Supplementary Materials
Figure S1: Reduced‐size 3D head‐shape container with manually removed regions in the front and the back of the outer parts. The images were drawn using ABviewer14.
Figure S2: “Brain” compartment imaging (in three main orthogonal planes). The scan parameters were 3D TFL sequence, TI/TR/TE 2370/4300/1.8 ms, FOV 230x256x192 mm3, resolution 1 mm3, BW 250 Hz/Px.

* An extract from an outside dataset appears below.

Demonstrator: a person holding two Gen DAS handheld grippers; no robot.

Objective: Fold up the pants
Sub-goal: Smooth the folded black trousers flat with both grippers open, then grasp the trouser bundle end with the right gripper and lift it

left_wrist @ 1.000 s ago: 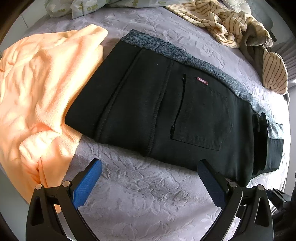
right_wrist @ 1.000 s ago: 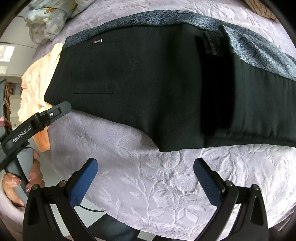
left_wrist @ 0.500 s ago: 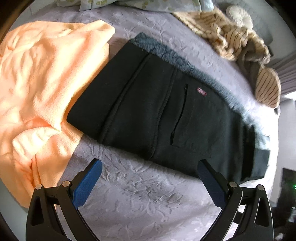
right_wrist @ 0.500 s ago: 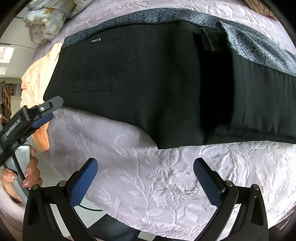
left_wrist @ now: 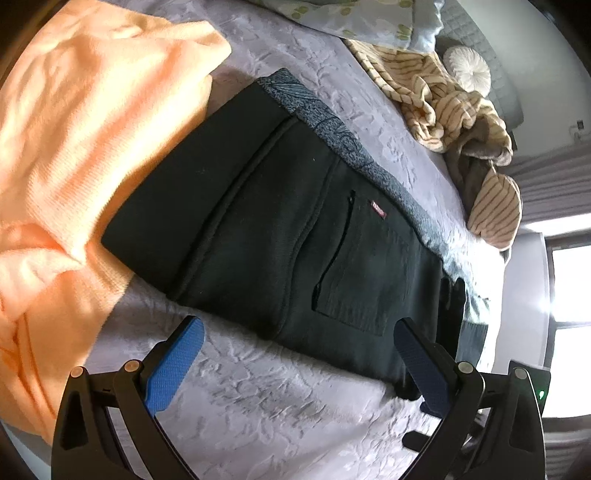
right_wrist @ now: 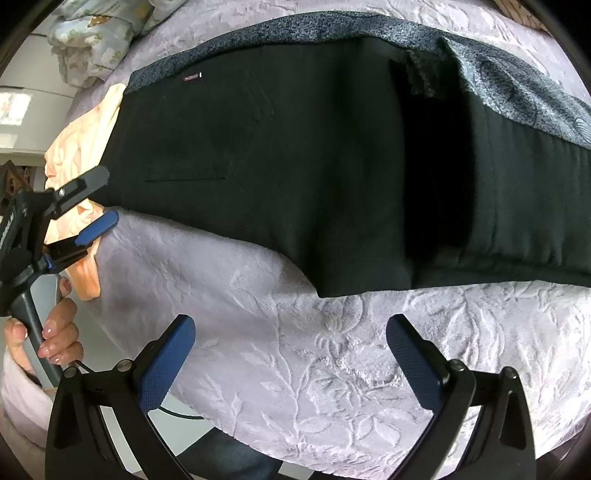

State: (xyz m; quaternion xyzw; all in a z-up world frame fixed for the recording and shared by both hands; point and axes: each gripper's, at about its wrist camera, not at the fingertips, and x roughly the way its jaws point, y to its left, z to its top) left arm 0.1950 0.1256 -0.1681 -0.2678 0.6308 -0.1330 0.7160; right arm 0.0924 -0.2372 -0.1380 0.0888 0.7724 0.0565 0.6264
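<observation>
Orange towel [left_wrist: 81, 155] lying bunched on lilac embossed bedspread [left_wrist: 266, 406]. Striped cloth [left_wrist: 458, 107] crumpling near far edge, floral bedding [right_wrist: 92, 33] sitting beyond. Window [left_wrist: 569, 284] glaring.

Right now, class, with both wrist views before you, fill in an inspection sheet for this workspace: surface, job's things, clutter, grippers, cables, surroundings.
Surface: lilac embossed bedspread, leaf pattern, bare near both grippers.
Job's things: black pants lying flat, back pocket with red label up; one end folded over a grey patterned garment beneath.
Clutter: orange knit sweater touching the pants; striped beige garment; floral bedding.
Grippers: left gripper open, empty; right gripper open, empty; both off the pants.
Cables: thin dark cable below the bed edge.
Surroundings: bright window; a hand on the left gripper's handle.
</observation>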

Figure S3: B0 distribution comparison. B0 distribution in 14 axial slices of two human volunteers (a) and (b) and in the phantom (c). The scan parameters were: TR/TE1/TE2 255/3.06/4.08 ms, FOV 256x216x100 mm3, in‐plane resolution 2x2 mm2, slice thickness 2.5 mm, BW 990 Hz/Px.
Figure S4: B1 distribution comparison. B1 distribution in 9 axial slices of human brain (a) and the phantom. The scan parameters were: TR/TE 7060/30 ms, FOV 256x256x96 mm3, in‐plane resolution 2x2 mm2, slice thickness 4 mm.
Figure S5: 3T phantom MRI and MRS acquisition. a) three main cross section generated from MPRAGE acquisition, b) spectrum of a single voxel acquisition ‐ the measured signal and it’s LCModel fit are shown.